Millennials may kill chain restaurants and remain in crippling debt, but we fancy AF. You can tell just by searching the phrase #roséallday on Instagram and scrolling through well-filtered photographic evidence. It’s a status play, showcasing that not only are our tastes refined, but that we’re drinking rosé somewhere special or maybe just outdoors overlooking some body of water with a conveniently timed sunset.
Not content to just remain in varying hues of pink wine, rosé has entered the beer and cider world as well. One of the finest cider-makers in New England is Shackbury, based out of the small town of Vergennes, Vermont (population 2,599, which is, amazingly, the ninth most populous city in the state).

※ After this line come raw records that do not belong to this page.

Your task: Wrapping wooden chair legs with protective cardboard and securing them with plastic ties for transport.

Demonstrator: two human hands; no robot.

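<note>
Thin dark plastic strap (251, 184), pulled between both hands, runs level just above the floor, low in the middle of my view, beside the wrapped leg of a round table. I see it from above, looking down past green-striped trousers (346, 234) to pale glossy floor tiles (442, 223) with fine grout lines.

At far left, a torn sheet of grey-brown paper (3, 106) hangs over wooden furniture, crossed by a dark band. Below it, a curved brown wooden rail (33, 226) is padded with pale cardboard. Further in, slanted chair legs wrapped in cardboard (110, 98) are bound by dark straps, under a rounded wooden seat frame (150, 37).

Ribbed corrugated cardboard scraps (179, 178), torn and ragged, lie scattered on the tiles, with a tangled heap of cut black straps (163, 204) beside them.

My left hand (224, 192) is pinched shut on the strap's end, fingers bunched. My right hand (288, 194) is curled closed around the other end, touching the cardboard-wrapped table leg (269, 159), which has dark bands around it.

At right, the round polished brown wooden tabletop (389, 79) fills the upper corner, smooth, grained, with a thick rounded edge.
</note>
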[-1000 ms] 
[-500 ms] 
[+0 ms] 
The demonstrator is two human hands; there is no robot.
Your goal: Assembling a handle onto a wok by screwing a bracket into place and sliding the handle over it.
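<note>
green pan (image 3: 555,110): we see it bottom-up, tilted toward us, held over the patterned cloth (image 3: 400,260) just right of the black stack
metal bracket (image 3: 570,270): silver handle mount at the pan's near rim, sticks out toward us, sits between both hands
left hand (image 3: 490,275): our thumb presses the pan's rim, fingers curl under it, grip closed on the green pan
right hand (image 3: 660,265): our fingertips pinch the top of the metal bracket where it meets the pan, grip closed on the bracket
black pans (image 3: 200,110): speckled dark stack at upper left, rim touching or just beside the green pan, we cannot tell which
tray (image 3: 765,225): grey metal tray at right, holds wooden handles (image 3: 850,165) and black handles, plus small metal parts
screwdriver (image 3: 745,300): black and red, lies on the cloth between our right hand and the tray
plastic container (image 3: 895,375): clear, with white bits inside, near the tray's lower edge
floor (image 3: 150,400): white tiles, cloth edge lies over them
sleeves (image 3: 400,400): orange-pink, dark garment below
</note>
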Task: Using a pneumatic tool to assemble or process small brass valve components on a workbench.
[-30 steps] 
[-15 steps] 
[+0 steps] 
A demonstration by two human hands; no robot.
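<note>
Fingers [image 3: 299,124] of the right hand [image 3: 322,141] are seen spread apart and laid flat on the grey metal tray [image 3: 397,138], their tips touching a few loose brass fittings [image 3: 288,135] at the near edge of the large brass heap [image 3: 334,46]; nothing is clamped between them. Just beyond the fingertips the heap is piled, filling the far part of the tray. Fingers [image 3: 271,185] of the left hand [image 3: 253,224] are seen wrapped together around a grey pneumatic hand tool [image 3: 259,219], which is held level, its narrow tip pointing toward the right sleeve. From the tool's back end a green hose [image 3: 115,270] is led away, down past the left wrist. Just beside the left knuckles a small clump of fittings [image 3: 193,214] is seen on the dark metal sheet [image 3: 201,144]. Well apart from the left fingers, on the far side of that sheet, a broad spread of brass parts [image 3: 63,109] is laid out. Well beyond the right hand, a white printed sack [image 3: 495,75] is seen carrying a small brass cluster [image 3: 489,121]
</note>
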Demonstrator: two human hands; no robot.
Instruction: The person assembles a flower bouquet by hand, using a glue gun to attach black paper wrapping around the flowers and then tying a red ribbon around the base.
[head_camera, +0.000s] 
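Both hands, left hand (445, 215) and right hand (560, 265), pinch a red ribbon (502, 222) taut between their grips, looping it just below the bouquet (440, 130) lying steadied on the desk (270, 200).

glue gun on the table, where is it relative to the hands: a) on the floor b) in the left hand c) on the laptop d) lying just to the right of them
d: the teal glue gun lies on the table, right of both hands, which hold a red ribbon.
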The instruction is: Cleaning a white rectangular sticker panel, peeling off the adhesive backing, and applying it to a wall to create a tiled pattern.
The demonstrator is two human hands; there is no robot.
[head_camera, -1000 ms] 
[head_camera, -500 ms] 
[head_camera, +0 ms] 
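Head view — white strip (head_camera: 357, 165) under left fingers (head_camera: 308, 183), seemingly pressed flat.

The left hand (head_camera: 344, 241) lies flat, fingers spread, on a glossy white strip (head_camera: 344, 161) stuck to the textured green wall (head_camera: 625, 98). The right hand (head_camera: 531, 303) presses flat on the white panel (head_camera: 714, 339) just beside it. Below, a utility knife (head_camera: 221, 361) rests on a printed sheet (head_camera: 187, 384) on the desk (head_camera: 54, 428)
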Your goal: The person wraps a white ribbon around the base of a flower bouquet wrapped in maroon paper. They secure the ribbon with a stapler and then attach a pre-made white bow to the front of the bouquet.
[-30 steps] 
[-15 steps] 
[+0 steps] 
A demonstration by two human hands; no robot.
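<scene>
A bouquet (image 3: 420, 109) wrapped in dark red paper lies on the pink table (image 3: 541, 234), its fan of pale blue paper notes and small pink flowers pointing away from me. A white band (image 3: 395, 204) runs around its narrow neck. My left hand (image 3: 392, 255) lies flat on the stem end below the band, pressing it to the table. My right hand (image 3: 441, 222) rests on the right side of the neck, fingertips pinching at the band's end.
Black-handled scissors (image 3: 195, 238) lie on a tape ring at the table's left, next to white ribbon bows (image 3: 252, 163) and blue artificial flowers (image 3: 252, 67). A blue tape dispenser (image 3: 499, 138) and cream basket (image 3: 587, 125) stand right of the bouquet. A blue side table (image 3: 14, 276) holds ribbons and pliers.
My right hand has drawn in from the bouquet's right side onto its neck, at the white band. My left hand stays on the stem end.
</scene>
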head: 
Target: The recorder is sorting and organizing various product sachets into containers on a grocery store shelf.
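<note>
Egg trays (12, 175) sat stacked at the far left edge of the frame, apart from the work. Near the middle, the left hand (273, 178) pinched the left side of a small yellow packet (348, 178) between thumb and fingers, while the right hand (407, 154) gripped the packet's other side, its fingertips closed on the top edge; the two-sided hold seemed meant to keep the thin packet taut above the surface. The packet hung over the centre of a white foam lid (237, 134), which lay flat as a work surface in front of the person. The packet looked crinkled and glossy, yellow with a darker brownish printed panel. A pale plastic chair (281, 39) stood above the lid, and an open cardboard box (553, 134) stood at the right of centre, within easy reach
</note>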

At Shacksbury, co-founder David Dolginow told me that they aim to make “cider that is both daring and complex.” For too long, cider has existed as a sweeter, gluten-free alternative to beer. Ciders made by places like Shacksbury are changing this notion by crafting versions that are just as elegant and refined as some beers. Their Rosé, which comes in 12-oz. cans, is a fitting example. It’s billed as a “brunch” cider, which is fitting because it was made in collaboration with the Brooklyn, New York restaurant Sundays in Brooklyn.
It’s a rosé that’s deceptively drinkable.”
Made with apples picked from an orchard less than 20 miles away and aged on local grape skins, the Rosé is a dry cider with just a slight hint of residual sugars. It pours a dark pink with healthy bubbles of carbonation. There are sweet fruit notes of strawberry and peach. It’s also got that slight tartness that reminds you it’s a cider and not a wine. The 6% ABV is just high enough to keep you honest—the perfect accompaniment to filling up on eggs benedict and hashbrowns.
It’s a rosé that’s deceptively drinkable. It’ll be gone before your food arrives, so make sure you order another, get the perfect filter ready and let the world know where you are.